Grudzień był w handlu jednym z najsłabszych miesięcy w ostatnich latach. Sprzedaż detaliczna, obejmująca przedsiębiorstwa zatrudniające co najmniej dziewięć osób, zwiększyła się wtedy w ujęciu realnym o zaledwie 3,9 proc. rok do roku. Ankietowani przez „Parkiet” ekonomiści przeciętnie szacowali, że w styczniu wzrost sprzedaży przyspieszy do 5,5 proc. rok do roku.
Czwartkowe dane GUS potwierdzają, że grudniowe spowolnienie w handlu było przejściowe i wiązało się m.in. z rosnącą popularnością wyprzedaży pod koniec listopada, znanych jako czarny piątek. „Sprzedaż żywności – kategoria, która wypadła szczególnie słabo w grudniu, teraz nadrobiła to najwyższym realnym wzrostem od marca 2018 r. Dynamika sprzedaży dóbr trwałych (meble, rtv, agd) wróciła powyżej 10 proc. rok do roku” – napisał w komentarzu Grzegorz Ogonek, ekonomista z Santander Bank Polska.
Styczniowe dane potwierdzają też jednak, że – patrząc w szerszej perspektywie – konsumpcja traci powoli impet. W 2018 r. sprzedaż detaliczna w ujęciu realnym, czyli przy założeniu stałości cen, rosła średnio w tempie 6,5 proc., po 7,1 proc. w 2017 r.

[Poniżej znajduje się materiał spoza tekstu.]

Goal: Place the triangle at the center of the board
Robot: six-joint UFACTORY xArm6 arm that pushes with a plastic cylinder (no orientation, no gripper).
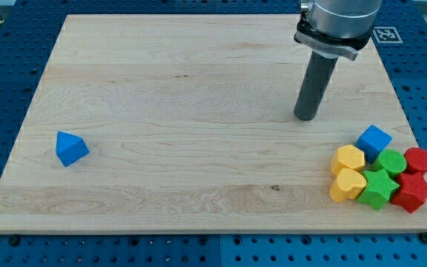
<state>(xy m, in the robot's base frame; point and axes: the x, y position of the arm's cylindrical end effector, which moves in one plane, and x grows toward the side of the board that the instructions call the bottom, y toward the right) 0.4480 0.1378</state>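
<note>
A blue triangle block (pixel 71 147) lies alone near the left edge of the wooden board (pixel 199 96), a little below mid-height. My tip (pixel 306 118) rests on the board in the right half, far to the right of the triangle and slightly above its level. The tip touches no block. It stands above and to the left of the cluster of blocks at the lower right.
A tight cluster sits at the board's lower right corner: a blue cube (pixel 374 141), a yellow hexagon (pixel 348 159), a yellow heart (pixel 346 184), a green star (pixel 378 188), a green round block (pixel 392 161), a red round block (pixel 419 159) and a red star (pixel 412 192).
</note>
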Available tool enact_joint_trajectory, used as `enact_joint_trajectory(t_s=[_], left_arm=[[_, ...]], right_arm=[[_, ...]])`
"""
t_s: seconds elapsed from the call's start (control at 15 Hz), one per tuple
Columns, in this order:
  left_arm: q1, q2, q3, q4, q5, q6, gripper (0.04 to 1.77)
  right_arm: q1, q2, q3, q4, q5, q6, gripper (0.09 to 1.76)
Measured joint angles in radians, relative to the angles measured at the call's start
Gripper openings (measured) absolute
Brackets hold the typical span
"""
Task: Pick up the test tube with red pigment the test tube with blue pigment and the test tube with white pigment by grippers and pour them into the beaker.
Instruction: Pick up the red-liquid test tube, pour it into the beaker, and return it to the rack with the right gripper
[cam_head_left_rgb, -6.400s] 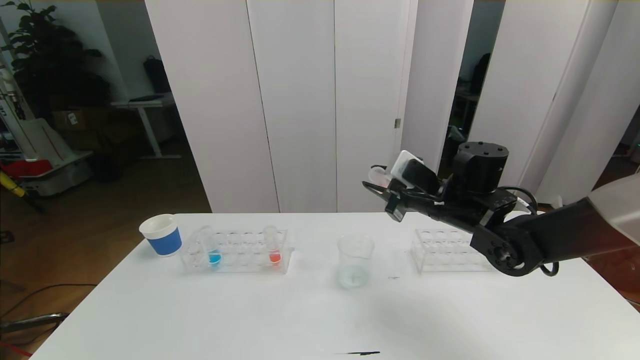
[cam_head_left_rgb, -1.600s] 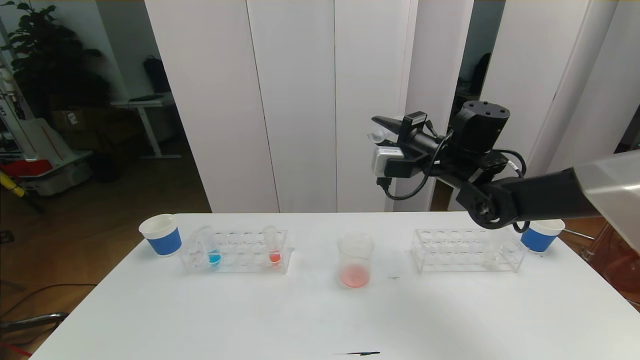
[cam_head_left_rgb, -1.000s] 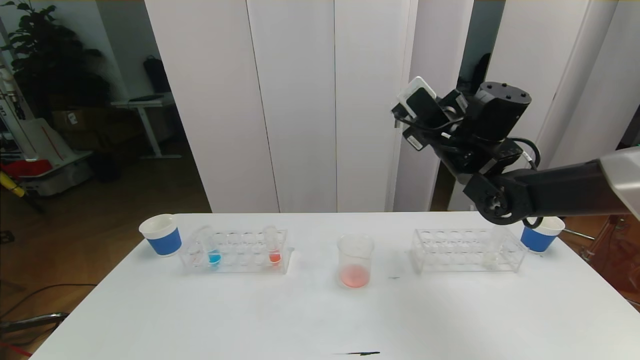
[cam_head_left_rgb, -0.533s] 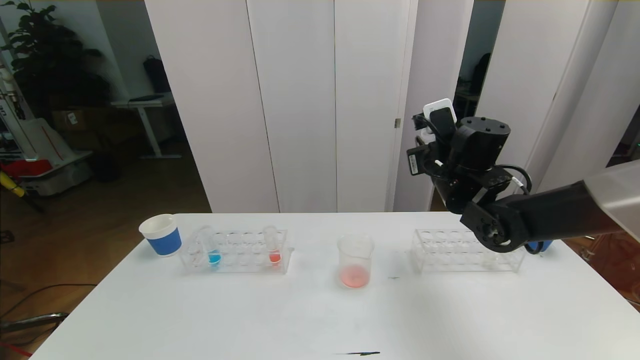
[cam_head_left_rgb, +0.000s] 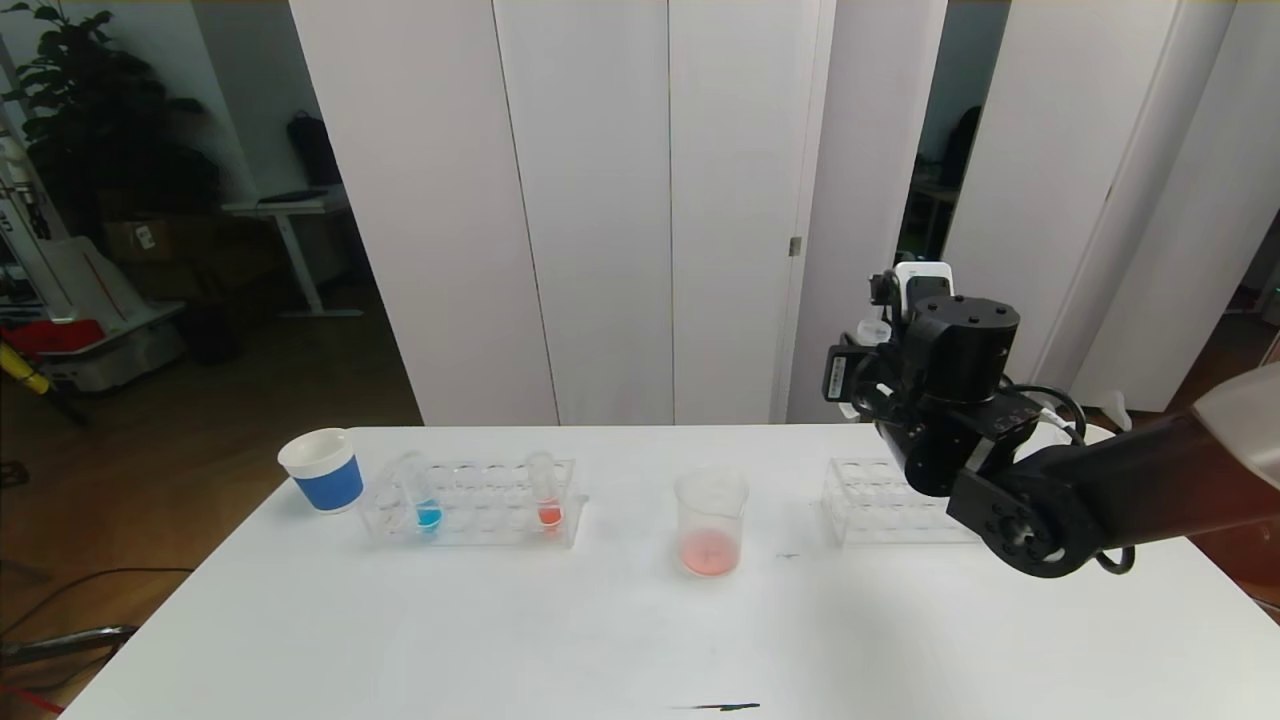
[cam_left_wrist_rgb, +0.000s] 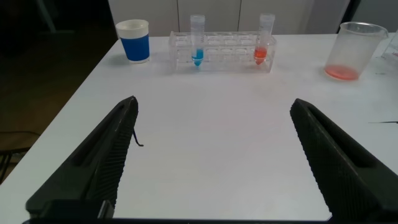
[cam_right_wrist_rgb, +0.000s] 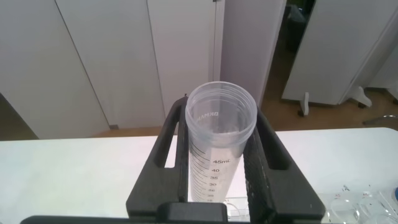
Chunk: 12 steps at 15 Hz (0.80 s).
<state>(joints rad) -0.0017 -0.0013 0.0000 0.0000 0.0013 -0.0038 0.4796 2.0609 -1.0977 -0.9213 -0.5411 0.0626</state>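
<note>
The beaker (cam_head_left_rgb: 711, 520) stands mid-table with pinkish-red liquid at its bottom. In the left rack (cam_head_left_rgb: 470, 530) stand the test tube with blue pigment (cam_head_left_rgb: 425, 500) and a test tube with red pigment (cam_head_left_rgb: 547, 495). My right gripper (cam_right_wrist_rgb: 221, 112), raised above the right rack (cam_head_left_rgb: 870, 505), is shut on a clear graduated test tube (cam_right_wrist_rgb: 217, 155). That tube is upright with no coloured liquid showing. My left gripper (cam_left_wrist_rgb: 214, 104) is open low over the bare table, nearer me than the left rack. The test tube with white pigment is hidden.
A blue paper cup (cam_head_left_rgb: 323, 470) stands left of the left rack. My right arm (cam_head_left_rgb: 1050, 490) covers the right end of the right rack. A small dark mark (cam_head_left_rgb: 725, 707) lies near the table's front edge.
My right arm has come down and moved right, away from above the beaker, turning its tube upright. The beaker's liquid went from clear to pinkish-red since the earliest frame.
</note>
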Motion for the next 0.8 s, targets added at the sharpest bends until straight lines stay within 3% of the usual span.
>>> enact_joint_trajectory(t_s=[0.47,0.8], left_arm=[[0.0,0.0,0.0,0.0,0.0,0.0,1.75],[0.0,0.0,0.0,0.0,0.0,0.0,1.75]], right_arm=[[-0.053,-0.076,0.034,-0.007,-0.001,0.006,0.58],[-0.231,-0.15,0.031,-0.012,0.032,-0.041,0.58]])
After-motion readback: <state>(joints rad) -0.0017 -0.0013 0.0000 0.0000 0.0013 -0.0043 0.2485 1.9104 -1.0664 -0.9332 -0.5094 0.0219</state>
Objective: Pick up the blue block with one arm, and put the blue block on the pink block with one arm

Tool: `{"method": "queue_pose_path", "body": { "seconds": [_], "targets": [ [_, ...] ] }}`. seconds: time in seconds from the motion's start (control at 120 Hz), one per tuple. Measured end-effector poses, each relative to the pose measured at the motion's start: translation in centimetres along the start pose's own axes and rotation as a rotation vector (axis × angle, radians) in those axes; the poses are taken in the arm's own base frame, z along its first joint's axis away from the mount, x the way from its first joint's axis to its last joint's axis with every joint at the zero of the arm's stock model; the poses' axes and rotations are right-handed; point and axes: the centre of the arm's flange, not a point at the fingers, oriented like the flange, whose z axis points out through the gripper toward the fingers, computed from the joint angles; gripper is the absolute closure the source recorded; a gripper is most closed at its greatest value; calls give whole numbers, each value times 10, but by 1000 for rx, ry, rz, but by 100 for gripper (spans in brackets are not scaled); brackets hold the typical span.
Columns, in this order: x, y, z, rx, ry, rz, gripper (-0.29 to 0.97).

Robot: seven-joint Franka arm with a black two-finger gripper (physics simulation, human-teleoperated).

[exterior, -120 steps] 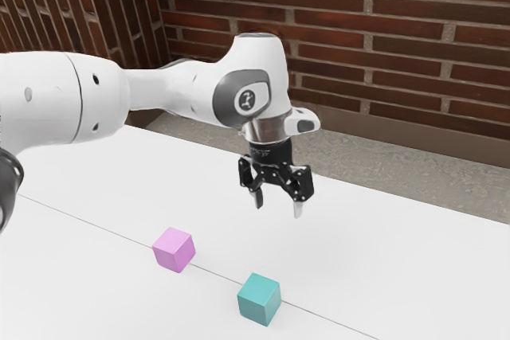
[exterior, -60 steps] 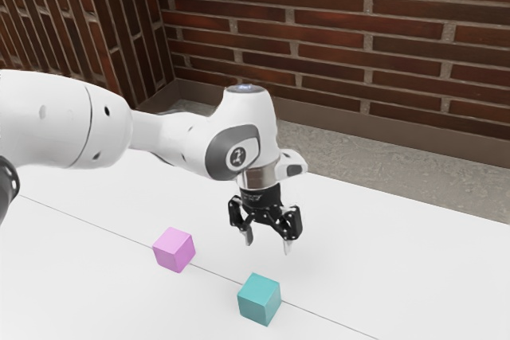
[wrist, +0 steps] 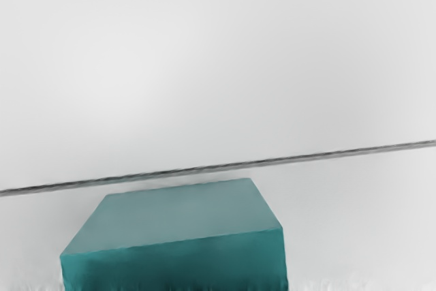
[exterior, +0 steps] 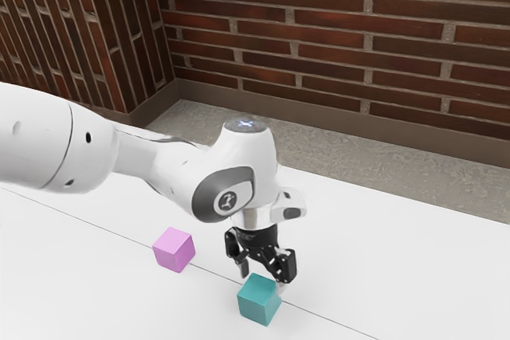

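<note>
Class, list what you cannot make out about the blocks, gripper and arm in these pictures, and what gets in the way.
- Wrist view: the lower part of the blue block is cut off by the picture's edge and blurs there.
- Exterior view: whether the open fingertips of the gripper touch the blue block; they overlap from this angle.
- Exterior view: the base of the arm is cut off at the view's left edge.
</note>
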Motion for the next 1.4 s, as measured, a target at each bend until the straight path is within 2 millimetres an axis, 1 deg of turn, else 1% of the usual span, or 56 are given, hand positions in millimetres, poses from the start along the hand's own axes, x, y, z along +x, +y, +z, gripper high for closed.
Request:
{"method": "queue_pose_path", "body": {
  "seconds": [0.25,0.367,0.5,0.617,0.708,0.85,1.175,1.308,1.4],
  "targets": [
    [-4,-4,2,-10,16,-11,8],
    [-3,-3,8,-6,15,-13,8],
    [-2,-3,21,4,0,-20,8],
    [-1,-3,26,5,-5,-25,9],
    [-1,-3,27,5,-5,-27,12],
    [-1,-3,27,4,-5,-26,21],
    [-2,-3,25,8,-8,-27,32],
    [-2,-3,26,10,-8,-29,32],
    [-1,-2,25,9,-7,-29,27]
  ]
}}
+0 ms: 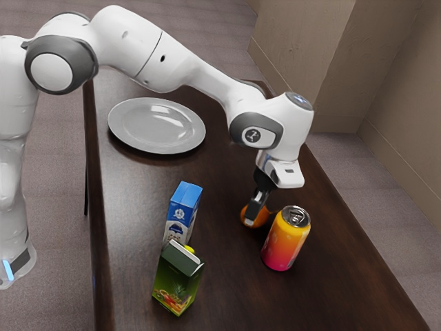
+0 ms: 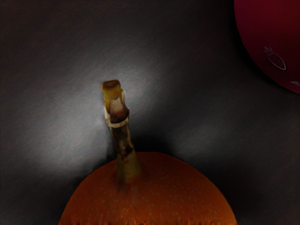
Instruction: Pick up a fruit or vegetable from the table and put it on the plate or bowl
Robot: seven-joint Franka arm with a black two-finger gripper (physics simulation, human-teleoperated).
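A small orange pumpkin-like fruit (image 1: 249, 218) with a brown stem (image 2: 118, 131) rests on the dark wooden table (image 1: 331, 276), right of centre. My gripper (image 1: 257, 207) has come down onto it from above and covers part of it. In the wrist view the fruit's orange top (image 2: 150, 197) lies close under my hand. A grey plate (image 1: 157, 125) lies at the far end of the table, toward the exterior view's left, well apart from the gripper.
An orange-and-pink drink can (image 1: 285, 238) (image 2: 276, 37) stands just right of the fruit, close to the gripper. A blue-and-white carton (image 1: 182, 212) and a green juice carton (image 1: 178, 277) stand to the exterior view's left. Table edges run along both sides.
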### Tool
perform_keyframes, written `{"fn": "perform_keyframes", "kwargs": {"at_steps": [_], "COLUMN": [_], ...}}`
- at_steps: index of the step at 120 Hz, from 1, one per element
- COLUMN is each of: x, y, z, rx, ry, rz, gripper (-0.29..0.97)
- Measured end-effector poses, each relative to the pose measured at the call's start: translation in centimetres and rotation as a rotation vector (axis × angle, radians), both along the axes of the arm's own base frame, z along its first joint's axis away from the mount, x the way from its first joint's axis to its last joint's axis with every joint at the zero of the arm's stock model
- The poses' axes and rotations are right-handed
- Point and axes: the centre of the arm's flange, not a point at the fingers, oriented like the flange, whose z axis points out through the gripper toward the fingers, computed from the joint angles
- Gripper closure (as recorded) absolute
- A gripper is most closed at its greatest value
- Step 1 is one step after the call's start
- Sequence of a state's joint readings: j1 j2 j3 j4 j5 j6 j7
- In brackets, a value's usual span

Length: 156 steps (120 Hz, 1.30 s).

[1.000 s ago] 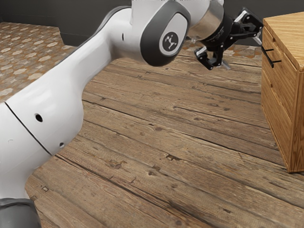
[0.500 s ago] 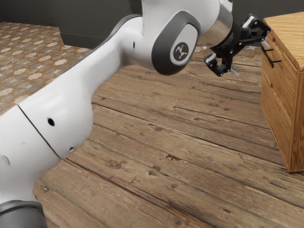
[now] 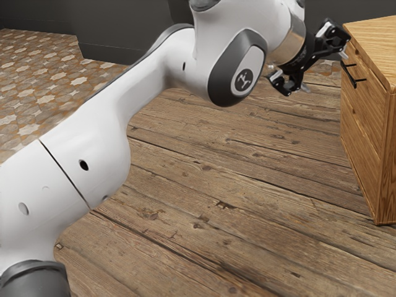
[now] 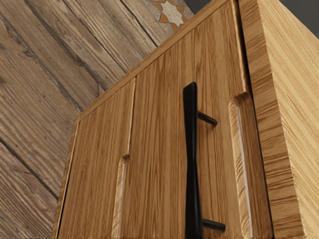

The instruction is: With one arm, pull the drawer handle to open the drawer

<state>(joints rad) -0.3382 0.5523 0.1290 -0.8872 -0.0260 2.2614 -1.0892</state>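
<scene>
The slim black bar handle (image 3: pixel 351 73) sits at the frame's upper right on the light oak drawer cabinet (image 3: pixel 371 130), drawer shut. The black two-finger gripper (image 3: pixel 322 67) has edged closer, now just beside it, fingers spread wide, not touching; grasping looks next.

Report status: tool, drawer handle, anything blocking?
Tool open, just short of the drawer handle, not touching. Drawer looks shut, flush with the wooden cabinet. Nothing between tool and handle.
</scene>
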Motion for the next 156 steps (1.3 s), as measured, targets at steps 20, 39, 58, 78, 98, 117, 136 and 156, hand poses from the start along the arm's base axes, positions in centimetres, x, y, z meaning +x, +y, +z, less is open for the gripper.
{"fn": "perform_keyframes", "kwargs": {"at_steps": [20, 39, 58, 78, 98, 117, 136, 156], "x": [0.6, 0.9, 1.1, 1.6, 2.6, 3.5, 3.8, 4.1], "y": [-0.8, -0.1, 0.3, 0.1, 1.2, 0.9, 0.4, 0.2], "z": [-1.4, -2.2, -2.0, -2.9, -3.8, -5.2, -4.7, -5.6], "rx": [0.000, 0.026, 0.037, 0.039, 0.032, 0.022, 0.014, 0.019], "ry": [-0.004, 0.021, 0.017, 0.006, -0.009, -0.041, -0.082, -0.081], "rz": [-0.008, 0.008, 0.015, 0.014, 0.026, 0.020, 0.011, 0.008], "gripper": [0.02, 0.02, 0.02, 0.02, 0.02, 0.02, 0.02, 0.02]}}
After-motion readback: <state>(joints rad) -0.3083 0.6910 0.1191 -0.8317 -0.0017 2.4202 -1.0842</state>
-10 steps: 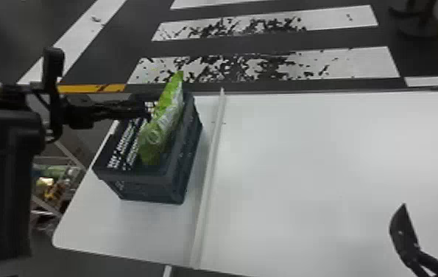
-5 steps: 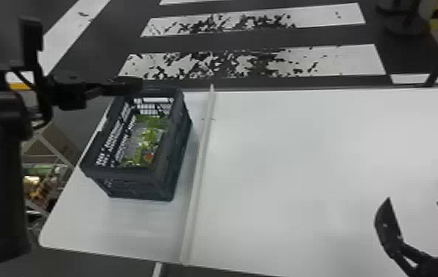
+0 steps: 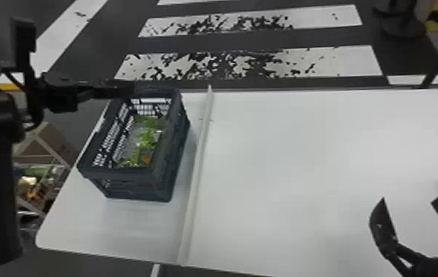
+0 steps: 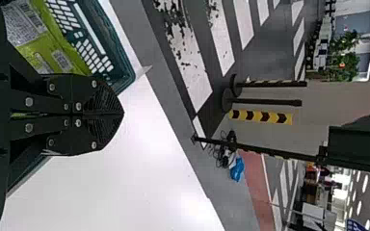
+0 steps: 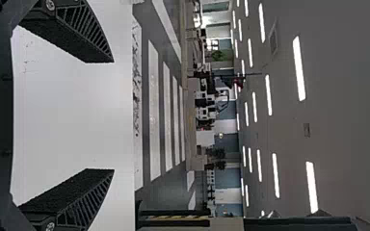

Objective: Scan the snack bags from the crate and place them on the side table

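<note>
And down it's gone: the shiny green plastic snack bag [image 3: 148,138], jutting above the dark grey slatted plastic crate [image 3: 133,191] a second ago, lies inside it! Left gripper [image 3: 132,89], black fingers pressed together, is at the crate's far-left corner; right gripper [image 3: 410,199], fingers spread wide, is well right of the crate, over the smooth white table [image 3: 302,165].

Slate-gray with latticed sides, the crate [image 3: 118,172] at left shows green snack bags [image 3: 148,138] touched with orange against a white table [image 3: 302,165]. Beyond, black-mottled white stripes [image 3: 339,60] band a dark gray floor [image 3: 192,44].
</note>
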Tool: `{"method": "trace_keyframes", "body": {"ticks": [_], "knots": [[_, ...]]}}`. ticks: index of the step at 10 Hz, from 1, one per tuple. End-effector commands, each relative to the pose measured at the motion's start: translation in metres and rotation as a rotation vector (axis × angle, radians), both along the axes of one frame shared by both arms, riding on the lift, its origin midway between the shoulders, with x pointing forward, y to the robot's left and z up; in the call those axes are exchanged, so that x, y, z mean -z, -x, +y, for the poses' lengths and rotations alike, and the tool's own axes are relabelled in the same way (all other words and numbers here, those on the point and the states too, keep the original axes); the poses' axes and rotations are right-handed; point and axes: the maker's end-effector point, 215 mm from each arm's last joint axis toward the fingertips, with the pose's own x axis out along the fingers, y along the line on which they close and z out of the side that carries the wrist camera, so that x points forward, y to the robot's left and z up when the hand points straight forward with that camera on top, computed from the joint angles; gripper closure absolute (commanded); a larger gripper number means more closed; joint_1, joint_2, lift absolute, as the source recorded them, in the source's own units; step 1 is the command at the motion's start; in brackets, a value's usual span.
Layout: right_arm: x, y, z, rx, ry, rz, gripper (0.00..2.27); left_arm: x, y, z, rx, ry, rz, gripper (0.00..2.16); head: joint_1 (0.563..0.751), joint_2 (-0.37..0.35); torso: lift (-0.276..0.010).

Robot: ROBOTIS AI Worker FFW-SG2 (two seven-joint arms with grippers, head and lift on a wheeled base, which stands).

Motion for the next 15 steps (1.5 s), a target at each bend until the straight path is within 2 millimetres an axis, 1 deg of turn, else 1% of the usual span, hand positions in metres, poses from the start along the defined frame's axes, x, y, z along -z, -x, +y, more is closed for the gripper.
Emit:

Konsumpcja ogółem to kategoria bardziej pojemna niż sprzedaż detaliczna, ale oba wskaźniki są ze sobą skorelowane. W 2018 r. wydatki konsumpcyjne gospodarstw domowych wzrosły o 4,5 proc., po 4,9 proc. w 2017 r. Dwa minione lata były pod tym względem najlepsze od lat 2006-2008. Boom konsumpcyjny był zaś głównym motorem wzrostu polskiej gospodarki.
„Pomimo solidnych odczytów bieżących danych, w średnim terminie oczekujemy wolniejszego wzrostu płac i zatrudnienia, co przełoży się na wolniejszy wzrost siły nabywczej gospodarstw domowych i tym samym mniej dynamiczny wzrost konsumpcji prywatnej” – skomentował czwartkowe dane Kamil Łuczkowski, ekonomista z banku Pekao.